** YOUR INSTRUCTIONS **
Word for word, restate every line of the listing that follows.

** INFORMATION PROVIDED **
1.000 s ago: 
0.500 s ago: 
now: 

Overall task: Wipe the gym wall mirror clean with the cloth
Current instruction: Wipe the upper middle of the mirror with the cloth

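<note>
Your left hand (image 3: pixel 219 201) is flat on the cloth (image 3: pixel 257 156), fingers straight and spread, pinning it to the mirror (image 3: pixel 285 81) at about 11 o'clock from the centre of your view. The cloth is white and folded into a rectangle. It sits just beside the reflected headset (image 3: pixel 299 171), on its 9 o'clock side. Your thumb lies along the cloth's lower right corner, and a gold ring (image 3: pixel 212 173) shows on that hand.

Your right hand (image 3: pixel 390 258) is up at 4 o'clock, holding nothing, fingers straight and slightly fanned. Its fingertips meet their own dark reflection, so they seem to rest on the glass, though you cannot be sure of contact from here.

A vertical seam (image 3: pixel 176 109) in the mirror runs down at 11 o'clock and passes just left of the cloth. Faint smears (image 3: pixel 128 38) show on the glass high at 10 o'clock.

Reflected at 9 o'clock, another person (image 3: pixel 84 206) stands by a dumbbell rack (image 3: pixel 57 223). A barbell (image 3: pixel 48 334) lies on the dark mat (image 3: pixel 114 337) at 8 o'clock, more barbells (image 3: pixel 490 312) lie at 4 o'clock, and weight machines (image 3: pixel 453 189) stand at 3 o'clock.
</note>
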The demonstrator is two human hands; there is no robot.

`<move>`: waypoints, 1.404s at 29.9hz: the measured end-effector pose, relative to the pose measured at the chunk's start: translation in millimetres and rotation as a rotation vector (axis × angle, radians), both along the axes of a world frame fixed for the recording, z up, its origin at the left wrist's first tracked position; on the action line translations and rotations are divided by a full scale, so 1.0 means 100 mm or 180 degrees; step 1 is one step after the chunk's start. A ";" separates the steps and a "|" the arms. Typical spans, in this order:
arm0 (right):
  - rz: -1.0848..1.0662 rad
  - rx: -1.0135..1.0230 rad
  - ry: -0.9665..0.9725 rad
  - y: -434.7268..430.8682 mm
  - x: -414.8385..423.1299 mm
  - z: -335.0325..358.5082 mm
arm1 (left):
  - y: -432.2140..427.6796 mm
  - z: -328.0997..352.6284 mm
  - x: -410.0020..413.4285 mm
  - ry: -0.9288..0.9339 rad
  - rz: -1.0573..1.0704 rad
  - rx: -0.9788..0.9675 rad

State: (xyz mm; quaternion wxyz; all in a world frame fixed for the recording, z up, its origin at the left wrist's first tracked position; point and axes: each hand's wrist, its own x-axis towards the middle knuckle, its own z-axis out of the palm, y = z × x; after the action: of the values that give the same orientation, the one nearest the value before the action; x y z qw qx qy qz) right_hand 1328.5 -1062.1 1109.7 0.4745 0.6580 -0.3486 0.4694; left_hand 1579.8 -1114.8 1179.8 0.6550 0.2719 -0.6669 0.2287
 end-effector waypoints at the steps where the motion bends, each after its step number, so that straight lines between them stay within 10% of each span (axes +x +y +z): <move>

** ANSWER SPACE **
1.000 s ago: 
0.500 s ago: 
now: 

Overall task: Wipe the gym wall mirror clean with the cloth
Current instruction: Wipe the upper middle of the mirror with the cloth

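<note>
Your left hand (image 3: pixel 219 201) is flat on the cloth (image 3: pixel 257 156), fingers straight and spread, pinning it to the mirror (image 3: pixel 285 81) at about 11 o'clock from the centre of your view. The cloth is white and folded into a rectangle. It sits just beside the reflected headset (image 3: pixel 299 171), on its 9 o'clock side. Your thumb lies along the cloth's lower right corner, and a gold ring (image 3: pixel 212 173) shows on that hand.

Your right hand (image 3: pixel 390 258) is up at 4 o'clock, holding nothing, fingers straight and slightly fanned. Its fingertips meet their own dark reflection, so they seem to rest on the glass, though you cannot be sure of contact from here.

A vertical seam (image 3: pixel 176 109) in the mirror runs down at 11 o'clock and passes just left of the cloth. Faint smears (image 3: pixel 128 38) show on the glass high at 10 o'clock.

Reflected at 9 o'clock, another person (image 3: pixel 84 206) stands by a dumbbell rack (image 3: pixel 57 223). A barbell (image 3: pixel 48 334) lies on the dark mat (image 3: pixel 114 337) at 8 o'clock, more barbells (image 3: pixel 490 312) lie at 4 o'clock, and weight machines (image 3: pixel 453 189) stand at 3 o'clock.
</note>
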The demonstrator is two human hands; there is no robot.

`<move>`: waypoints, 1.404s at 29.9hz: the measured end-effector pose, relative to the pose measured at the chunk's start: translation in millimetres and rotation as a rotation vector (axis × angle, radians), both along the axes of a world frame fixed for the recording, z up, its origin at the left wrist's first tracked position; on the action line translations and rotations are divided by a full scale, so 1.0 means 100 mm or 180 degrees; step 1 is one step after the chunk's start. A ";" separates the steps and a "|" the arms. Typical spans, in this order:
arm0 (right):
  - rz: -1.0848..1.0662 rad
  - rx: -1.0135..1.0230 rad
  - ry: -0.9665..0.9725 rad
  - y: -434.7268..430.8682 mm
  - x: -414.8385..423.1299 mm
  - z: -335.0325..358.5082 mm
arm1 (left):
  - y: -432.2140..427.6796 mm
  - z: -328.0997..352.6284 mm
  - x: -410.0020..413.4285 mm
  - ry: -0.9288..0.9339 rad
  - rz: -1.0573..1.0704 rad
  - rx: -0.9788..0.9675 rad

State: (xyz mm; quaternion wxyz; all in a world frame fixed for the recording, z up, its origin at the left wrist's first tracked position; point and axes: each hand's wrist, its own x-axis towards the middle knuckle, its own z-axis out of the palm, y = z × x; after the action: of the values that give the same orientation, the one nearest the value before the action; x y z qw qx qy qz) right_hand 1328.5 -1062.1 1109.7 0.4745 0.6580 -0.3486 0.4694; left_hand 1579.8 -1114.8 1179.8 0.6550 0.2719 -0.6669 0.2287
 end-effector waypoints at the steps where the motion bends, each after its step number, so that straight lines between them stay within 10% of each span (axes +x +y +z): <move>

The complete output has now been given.